═════ DATA SUPPLIED ═════

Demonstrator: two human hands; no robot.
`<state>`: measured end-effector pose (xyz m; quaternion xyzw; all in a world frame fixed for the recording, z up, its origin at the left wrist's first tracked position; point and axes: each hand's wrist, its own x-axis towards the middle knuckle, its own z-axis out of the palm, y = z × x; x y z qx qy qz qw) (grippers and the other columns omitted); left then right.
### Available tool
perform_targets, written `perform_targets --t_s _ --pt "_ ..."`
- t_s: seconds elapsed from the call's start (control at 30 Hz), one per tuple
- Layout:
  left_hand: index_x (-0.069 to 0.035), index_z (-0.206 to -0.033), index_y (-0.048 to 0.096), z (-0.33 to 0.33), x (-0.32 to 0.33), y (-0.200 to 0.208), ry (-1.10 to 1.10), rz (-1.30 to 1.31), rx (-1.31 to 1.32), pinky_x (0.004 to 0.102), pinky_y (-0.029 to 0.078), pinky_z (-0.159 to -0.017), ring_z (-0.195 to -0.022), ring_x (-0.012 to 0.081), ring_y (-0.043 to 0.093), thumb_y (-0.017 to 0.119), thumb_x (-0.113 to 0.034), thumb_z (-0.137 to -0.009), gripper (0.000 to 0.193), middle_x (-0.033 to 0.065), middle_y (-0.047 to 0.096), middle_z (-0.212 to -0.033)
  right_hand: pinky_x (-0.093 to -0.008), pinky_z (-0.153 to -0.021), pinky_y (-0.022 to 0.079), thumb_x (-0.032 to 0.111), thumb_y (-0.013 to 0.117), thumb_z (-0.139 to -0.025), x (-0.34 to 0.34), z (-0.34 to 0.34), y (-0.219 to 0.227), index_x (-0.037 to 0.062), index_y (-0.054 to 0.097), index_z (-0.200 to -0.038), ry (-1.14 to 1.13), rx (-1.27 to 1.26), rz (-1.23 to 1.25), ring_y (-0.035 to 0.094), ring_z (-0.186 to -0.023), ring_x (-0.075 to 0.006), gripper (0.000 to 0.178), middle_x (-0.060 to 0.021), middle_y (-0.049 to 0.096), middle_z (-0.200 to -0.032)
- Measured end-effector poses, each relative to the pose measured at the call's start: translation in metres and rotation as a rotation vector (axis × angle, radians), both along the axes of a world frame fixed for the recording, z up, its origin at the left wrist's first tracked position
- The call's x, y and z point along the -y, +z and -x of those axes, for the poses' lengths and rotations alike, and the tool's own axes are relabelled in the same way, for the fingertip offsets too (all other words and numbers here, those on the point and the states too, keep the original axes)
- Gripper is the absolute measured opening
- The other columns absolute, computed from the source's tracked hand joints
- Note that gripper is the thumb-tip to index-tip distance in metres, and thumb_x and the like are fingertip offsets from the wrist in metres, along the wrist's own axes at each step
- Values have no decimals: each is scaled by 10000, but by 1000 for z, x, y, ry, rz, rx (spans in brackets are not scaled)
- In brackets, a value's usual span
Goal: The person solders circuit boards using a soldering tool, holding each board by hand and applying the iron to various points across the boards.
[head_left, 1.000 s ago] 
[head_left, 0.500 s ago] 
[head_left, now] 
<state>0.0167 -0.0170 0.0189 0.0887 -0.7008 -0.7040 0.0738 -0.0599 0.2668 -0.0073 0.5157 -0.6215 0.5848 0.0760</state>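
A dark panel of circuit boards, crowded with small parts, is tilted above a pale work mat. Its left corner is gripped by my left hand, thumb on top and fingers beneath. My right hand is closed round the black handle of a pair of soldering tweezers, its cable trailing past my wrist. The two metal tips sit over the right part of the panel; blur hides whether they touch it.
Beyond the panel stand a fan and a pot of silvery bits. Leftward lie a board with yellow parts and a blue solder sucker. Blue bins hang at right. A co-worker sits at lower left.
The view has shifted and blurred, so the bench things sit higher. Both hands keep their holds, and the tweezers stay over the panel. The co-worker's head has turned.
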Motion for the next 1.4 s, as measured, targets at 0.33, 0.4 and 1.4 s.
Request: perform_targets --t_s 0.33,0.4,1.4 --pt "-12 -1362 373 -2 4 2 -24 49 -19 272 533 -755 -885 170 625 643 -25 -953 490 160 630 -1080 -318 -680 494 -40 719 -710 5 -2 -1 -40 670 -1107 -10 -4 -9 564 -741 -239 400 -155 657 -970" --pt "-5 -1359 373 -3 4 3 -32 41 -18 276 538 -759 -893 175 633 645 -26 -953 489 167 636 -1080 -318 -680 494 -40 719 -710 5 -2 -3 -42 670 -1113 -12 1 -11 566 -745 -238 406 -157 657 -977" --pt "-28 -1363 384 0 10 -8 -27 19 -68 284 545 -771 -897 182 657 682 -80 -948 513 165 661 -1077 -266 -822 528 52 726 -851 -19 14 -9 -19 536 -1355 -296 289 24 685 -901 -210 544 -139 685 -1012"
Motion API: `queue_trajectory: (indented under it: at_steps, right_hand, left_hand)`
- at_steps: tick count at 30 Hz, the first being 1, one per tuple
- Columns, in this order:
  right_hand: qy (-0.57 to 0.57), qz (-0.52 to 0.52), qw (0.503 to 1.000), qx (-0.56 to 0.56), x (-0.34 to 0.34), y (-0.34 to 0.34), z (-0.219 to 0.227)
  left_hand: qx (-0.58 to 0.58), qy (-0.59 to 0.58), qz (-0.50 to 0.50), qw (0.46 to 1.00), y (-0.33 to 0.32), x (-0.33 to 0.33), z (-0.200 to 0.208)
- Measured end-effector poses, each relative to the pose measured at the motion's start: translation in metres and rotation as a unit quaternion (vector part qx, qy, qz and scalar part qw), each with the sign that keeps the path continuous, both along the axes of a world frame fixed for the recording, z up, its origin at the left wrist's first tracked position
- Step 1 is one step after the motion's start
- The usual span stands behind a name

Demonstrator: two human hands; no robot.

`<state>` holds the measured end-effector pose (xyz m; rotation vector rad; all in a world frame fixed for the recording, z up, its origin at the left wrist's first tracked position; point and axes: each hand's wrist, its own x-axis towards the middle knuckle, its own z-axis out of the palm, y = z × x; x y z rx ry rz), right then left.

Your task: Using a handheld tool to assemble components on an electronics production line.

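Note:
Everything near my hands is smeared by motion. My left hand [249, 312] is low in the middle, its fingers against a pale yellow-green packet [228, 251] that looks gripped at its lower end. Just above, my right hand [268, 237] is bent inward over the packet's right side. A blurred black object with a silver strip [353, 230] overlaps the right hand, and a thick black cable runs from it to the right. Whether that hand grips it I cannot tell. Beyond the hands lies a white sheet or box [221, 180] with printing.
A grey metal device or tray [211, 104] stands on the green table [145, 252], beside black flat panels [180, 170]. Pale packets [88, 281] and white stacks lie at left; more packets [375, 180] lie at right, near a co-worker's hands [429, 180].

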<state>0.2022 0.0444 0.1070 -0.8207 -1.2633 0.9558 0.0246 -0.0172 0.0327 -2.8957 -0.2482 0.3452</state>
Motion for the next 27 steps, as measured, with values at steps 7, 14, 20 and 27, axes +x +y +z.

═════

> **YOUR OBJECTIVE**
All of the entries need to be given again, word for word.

> **TASK SOLUTION**
Demonstrator: two human hands; no robot.
`<state>`: measured end-effector pose (xyz m; quaternion xyzw; all in a world frame fixed for the recording, z up, its origin at the left wrist's first tracked position; point and axes: each hand's wrist, its own x-axis towards the middle knuckle, its own z-axis out of the palm, y = z × x; x y z qx qy qz qw) (grippers and the other columns omitted); left then right.
### Available tool
perform_targets, written `perform_targets --t_s _ --pt "_ ..."`
- t_s: seconds elapsed from the call's start (control at 30 Hz), one per tuple
- Layout:
  left_hand: index_x (-0.069 to 0.035), index_z (-0.206 to -0.033), index_y (-0.048 to 0.096), z (-0.33 to 0.33), x (-0.32 to 0.33), y (-0.200 to 0.208), ry (-1.10 to 1.10), rz (-1.30 to 1.31), rx (-1.31 to 1.32), pinky_x (0.004 to 0.102), pinky_y (-0.029 to 0.078), pinky_z (-0.159 to -0.017), ring_z (-0.195 to -0.022), ring_x (-0.012 to 0.081), ring_y (-0.043 to 0.093), thumb_y (-0.017 to 0.119), thumb_x (-0.113 to 0.034), thumb_z (-0.137 to -0.009), gripper (0.000 to 0.193), middle_x (-0.033 to 0.065), middle_y (-0.047 to 0.096), middle_z (-0.212 to -0.033)
  right_hand: pinky_x (-0.093 to -0.008), pinky_z (-0.153 to -0.021), pinky_y (-0.022 to 0.079), thumb_x (-0.032 to 0.111), thumb_y (-0.013 to 0.117), thumb_z (-0.139 to -0.025), x (-0.34 to 0.34), z (-0.34 to 0.34), y (-0.219 to 0.227), index_x (-0.037 to 0.062), index_y (-0.054 to 0.097), index_z (-0.200 to -0.038), ry (-1.14 to 1.13), rx (-1.27 to 1.26), rz (-1.23 to 1.25), ring_y (-0.035 to 0.094), ring_z (-0.186 to -0.023), ring_x (-0.075 to 0.006), gripper (0.000 to 0.178), middle_x (-0.060 to 0.021), middle_y (-0.049 to 0.096), middle_z (-0.200 to -0.032)
- Measured end-effector poses, each relative to the pose measured at the call's start: translation in metres and rotation as a rotation vector (axis × angle, radians), both along the axes of a world frame fixed for the recording, z up, its origin at the left wrist's first tracked position
- The call's x, y and z point along the -y, +z and -x of those axes, for the poses' lengths and rotations alike, and the tool's own axes are relabelled in the same way, for the fingertip offsets too (all other words and numbers here, those on the point and the states too, keep the original axes)
- Gripper is the absolute measured opening
- The other columns absolute, computed from the source's tracked hand joints
- Note that gripper is the thumb-tip to index-tip distance in metres, and thumb_x and the like are fingertip offsets from the wrist in metres, along the wrist's own axes at each step
- Values have no decimals: each is scaled by 10000, but by 1000 for z, x, y, ry, rz, rx (spans in brackets are not scaled)
- In brackets, a value's usual span
Goal: The person solders circuit boards using a soldering tool, holding each board by hand and applying the iron to various points across the boards.
[head_left, 1.000 s ago] 
[head_left, 0.500 s ago] 
[head_left, now] 
<state>0.0167 -0.0170 0.0189 0.0887 -0.7008 -0.7040 0.0738 -0.0599 0.2668 -0.0073 0.5157 -0.6215 0.5848 0.0760</state>
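A dark panel of circuit boards, crowded with small parts, is tilted above a pale work mat. Its left corner is gripped by my left hand, thumb on top and fingers beneath. My right hand is closed round the black handle of a pair of soldering tweezers, its cable trailing past my wrist. The two metal tips sit over the right part of the panel; blur hides whether they touch it.
Beyond the panel stand a fan and a pot of silvery bits. Leftward lie a board with yellow parts and a blue solder sucker. Blue bins hang at right. A co-worker sits at lower left.
The view has shifted and blurred, so the bench things sit higher. Both hands keep their holds, and the tweezers stay over the panel. The co-worker's head has turned.
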Motion for the next 1.4 s, as measured, targets at 0.33, 0.4 and 1.4 s.
Request: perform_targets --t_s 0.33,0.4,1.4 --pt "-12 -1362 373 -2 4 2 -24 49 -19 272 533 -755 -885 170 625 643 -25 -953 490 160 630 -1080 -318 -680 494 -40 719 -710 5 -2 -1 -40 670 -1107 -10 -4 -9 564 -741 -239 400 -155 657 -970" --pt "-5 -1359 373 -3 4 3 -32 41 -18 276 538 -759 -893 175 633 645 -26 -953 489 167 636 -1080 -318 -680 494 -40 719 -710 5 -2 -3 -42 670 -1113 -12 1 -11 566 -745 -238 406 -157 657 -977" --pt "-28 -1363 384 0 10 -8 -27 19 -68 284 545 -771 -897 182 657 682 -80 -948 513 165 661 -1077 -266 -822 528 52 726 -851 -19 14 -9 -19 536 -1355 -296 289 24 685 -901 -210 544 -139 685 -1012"
Motion API: `queue_trajectory: (indented under it: at_steps, right_hand, left_hand)`
- at_steps: tick count at 30 Hz, the first being 1, one per tuple
- Columns, in this order:
  right_hand: qy (-0.57 to 0.57), qz (-0.52 to 0.52), qw (0.503 to 1.000), qx (-0.56 to 0.56), x (-0.34 to 0.34), y (-0.34 to 0.34), z (-0.219 to 0.227)
  left_hand: qx (-0.58 to 0.58), qy (-0.59 to 0.58), qz (-0.50 to 0.50), qw (0.46 to 1.00), y (-0.33 to 0.32), x (-0.33 to 0.33), z (-0.200 to 0.208)
- Measured end-effector poses, each relative to the pose measured at the motion's start: translation in metres and rotation as a unit quaternion (vector part qx, qy, qz and scalar part qw), each with the sign that keeps the path continuous, both along the axes of a world frame fixed for the recording, z up, its origin at the left wrist's first tracked position
- Step 1 is one step after the motion's start
- The usual span stands behind a name

Demonstrator: two human hands; no robot.

`<state>` holds the measured end-effector pose (xyz m; rotation vector rad; all in a world frame fixed for the recording, z up, its origin at the left wrist's first tracked position; point and axes: each hand's wrist, its own x-axis towards the middle knuckle, its own z-axis out of the palm, y = z × x; x y z rx ry rz), right then left.

Your task: Using a handheld tool to assemble components on an electronics production line.

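Note:
Everything near my hands is smeared by motion. My left hand [249, 312] is low in the middle, its fingers against a pale yellow-green packet [228, 251] that looks gripped at its lower end. Just above, my right hand [268, 237] is bent inward over the packet's right side. A blurred black object with a silver strip [353, 230] overlaps the right hand, and a thick black cable runs from it to the right. Whether that hand grips it I cannot tell. Beyond the hands lies a white sheet or box [221, 180] with printing.
A grey metal device or tray [211, 104] stands on the green table [145, 252], beside black flat panels [180, 170]. Pale packets [88, 281] and white stacks lie at left; more packets [375, 180] lie at right, near a co-worker's hands [429, 180].
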
<state>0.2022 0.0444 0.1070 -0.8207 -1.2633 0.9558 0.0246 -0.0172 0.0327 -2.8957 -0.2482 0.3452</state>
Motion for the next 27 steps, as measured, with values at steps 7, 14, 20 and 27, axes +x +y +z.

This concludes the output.